■ **WHAT YOU NEED TO DO**
Please restate the data below word for word, omitting all images.

■ **COLLECTED DATA**
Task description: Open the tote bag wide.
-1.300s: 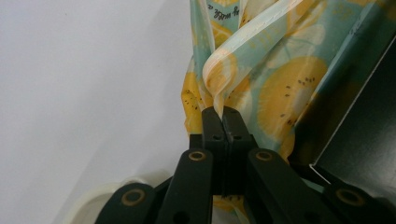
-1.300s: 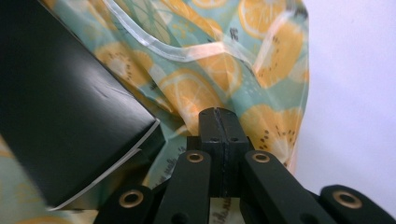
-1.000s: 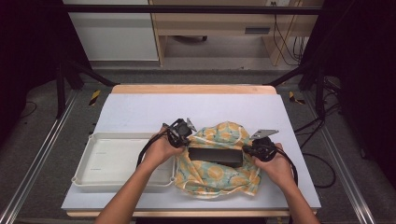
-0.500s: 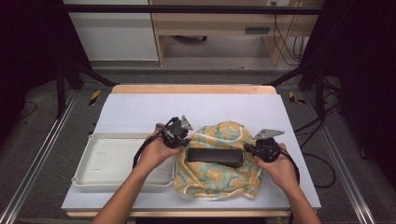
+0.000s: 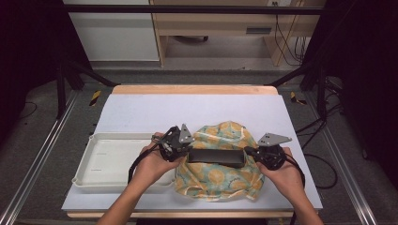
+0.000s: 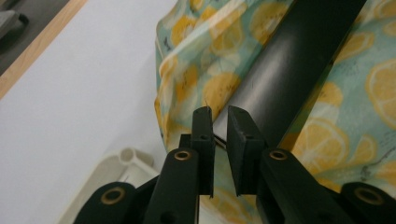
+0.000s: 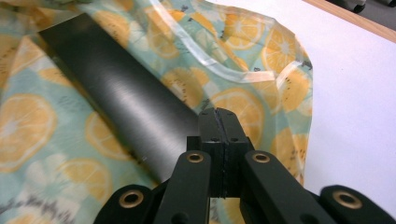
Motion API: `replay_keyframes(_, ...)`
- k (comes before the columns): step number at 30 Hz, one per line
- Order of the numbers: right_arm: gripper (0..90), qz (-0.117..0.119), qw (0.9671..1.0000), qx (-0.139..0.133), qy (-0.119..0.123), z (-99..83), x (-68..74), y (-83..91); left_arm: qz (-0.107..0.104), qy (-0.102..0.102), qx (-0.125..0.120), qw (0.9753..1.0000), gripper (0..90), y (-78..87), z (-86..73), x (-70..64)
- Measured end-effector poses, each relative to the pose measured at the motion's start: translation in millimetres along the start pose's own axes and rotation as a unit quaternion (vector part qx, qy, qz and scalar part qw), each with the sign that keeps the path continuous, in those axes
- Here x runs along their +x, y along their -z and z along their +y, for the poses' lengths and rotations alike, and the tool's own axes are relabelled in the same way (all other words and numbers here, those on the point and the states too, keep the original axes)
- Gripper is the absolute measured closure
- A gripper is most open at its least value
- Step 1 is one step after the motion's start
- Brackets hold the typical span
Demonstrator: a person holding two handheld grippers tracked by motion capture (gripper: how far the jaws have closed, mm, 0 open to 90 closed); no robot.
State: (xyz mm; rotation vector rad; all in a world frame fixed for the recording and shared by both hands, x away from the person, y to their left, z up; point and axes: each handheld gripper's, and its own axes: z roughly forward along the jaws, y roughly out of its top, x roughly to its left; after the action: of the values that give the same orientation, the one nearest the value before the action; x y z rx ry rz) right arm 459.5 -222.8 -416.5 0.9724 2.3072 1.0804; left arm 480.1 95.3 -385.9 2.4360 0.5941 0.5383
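Item: black box [image 5: 216, 156], long and flat, matt dark surface with a faint sheen. It is located at lower centre of the high view, laid on a lemon-print cloth [image 5: 220, 180] spread over the white table [image 5: 141, 112].

Orientation: the long axis runs left to right across the frame, from one gripper to the other. The left end is met by the left gripper [image 5: 180, 149], the right end by the right gripper [image 5: 248, 152]; both stand equally near, each at its own end.

Left gripper [image 6: 219, 126]: jaws are set narrow, a slim gap being left between the pads; the box end lies just beyond the tips, and whether anything is pinched cannot be told.

Right gripper [image 7: 218, 122]: jaws are pressed together at the box's near corner; whether cloth or box edge is caught between them cannot be told.

Cloth: teal ground, orange-yellow citrus slices, pale taped hem, rumpled at the edges.

Adjacent: white tray [image 5: 101, 161], lower left, beside the cloth.
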Motion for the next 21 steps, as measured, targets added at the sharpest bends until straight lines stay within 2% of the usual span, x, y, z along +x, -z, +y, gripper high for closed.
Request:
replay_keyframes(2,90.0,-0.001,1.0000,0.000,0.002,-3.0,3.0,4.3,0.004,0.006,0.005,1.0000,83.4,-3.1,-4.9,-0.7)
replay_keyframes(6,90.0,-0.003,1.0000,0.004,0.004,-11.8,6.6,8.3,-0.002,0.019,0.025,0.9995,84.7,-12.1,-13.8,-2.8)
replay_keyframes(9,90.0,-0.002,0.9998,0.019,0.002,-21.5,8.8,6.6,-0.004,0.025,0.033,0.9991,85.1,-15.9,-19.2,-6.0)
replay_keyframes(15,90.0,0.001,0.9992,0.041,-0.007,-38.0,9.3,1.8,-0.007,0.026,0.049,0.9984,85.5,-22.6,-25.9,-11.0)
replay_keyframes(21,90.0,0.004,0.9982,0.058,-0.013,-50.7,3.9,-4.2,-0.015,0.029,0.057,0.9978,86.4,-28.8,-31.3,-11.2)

■ **YOUR SOLUTION**
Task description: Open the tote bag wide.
-1.300s: 
-1.300s: 
-1.000s: 
-0.500s: 
+0.000s: 
+0.000s: 
+0.000s: 
Motion API: `replay_keyframes(_, ...)`
- k (comes before the columns): step number at 30 Hz, one per line
- Order of the numbers: right_arm: gripper (0..90), qz (-0.117..0.119), qw (0.9671..1.0000), qx (-0.139..0.133), qy (-0.119..0.123), z (-99..83), x (-68..74), y (-83..91); left_arm: qz (-0.107..0.104), qy (-0.102..0.102), qx (-0.125..0.120), qw (0.9753..1.0000), gripper (0..90), y (-78..87), z (-86..73), x (-70..64)
- Measured end-effector poses, each relative to the pose measured at the motion's start: translation in millimetres along the start pose's own axes and rotation as a unit quaternion (vector part qx, qy, qz and scalar part qw), each with the sign that keeps the path continuous, in those axes
- Here x runs along their +x, y along their -z and z along their +y, for the poses' lengths and rotations alike, and the tool's own axes are relabelled in the same way (all other words and numbers here, those on the point and the states too, keep the original axes)
- Gripper is the absolute measured closure
- A gripper is most open at its least value
- Step 1 is one step after the motion's start
- Brackets hold the typical span
Demonstrator: a person holding two handheld grippers tracked by motion capture (gripper: how far the jaws have closed, mm, 0 open to 90 closed); no robot.
State: (xyz mm; rotation vector rad; all in a world frame fixed for the recording and shared by both hands, x away from the person, y to their left, z up; point and axes: each handheld gripper's, and its own axes: z roughly forward along the jaws, y roughly out of its top, x roughly to its left; after the action: of the values that give the same orientation, the one nearest the value before the action; x y z rx ry rz) right arm 459.5 -222.8 -416.5 0.9724 2.3072 1.0804; left arm 480.1 95.3 -385.9 2.4360 0.5941 0.5383
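Item: black box [image 5: 216, 156], long and flat, matt dark surface with a faint sheen. It is located at lower centre of the high view, laid on a lemon-print cloth [image 5: 220, 180] spread over the white table [image 5: 141, 112].

Orientation: the long axis runs left to right across the frame, from one gripper to the other. The left end is met by the left gripper [image 5: 180, 149], the right end by the right gripper [image 5: 248, 152]; both stand equally near, each at its own end.

Left gripper [image 6: 219, 126]: jaws are set narrow, a slim gap being left between the pads; the box end lies just beyond the tips, and whether anything is pinched cannot be told.

Right gripper [image 7: 218, 122]: jaws are pressed together at the box's near corner; whether cloth or box edge is caught between them cannot be told.

Cloth: teal ground, orange-yellow citrus slices, pale taped hem, rumpled at the edges.

Adjacent: white tray [image 5: 101, 161], lower left, beside the cloth.
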Motion for the next 21 steps, as measured, targets added at the sharpest bends until straight lines stay within 2% of the usual span, x, y, z along +x, -z, +y, gripper high for closed.
Request:
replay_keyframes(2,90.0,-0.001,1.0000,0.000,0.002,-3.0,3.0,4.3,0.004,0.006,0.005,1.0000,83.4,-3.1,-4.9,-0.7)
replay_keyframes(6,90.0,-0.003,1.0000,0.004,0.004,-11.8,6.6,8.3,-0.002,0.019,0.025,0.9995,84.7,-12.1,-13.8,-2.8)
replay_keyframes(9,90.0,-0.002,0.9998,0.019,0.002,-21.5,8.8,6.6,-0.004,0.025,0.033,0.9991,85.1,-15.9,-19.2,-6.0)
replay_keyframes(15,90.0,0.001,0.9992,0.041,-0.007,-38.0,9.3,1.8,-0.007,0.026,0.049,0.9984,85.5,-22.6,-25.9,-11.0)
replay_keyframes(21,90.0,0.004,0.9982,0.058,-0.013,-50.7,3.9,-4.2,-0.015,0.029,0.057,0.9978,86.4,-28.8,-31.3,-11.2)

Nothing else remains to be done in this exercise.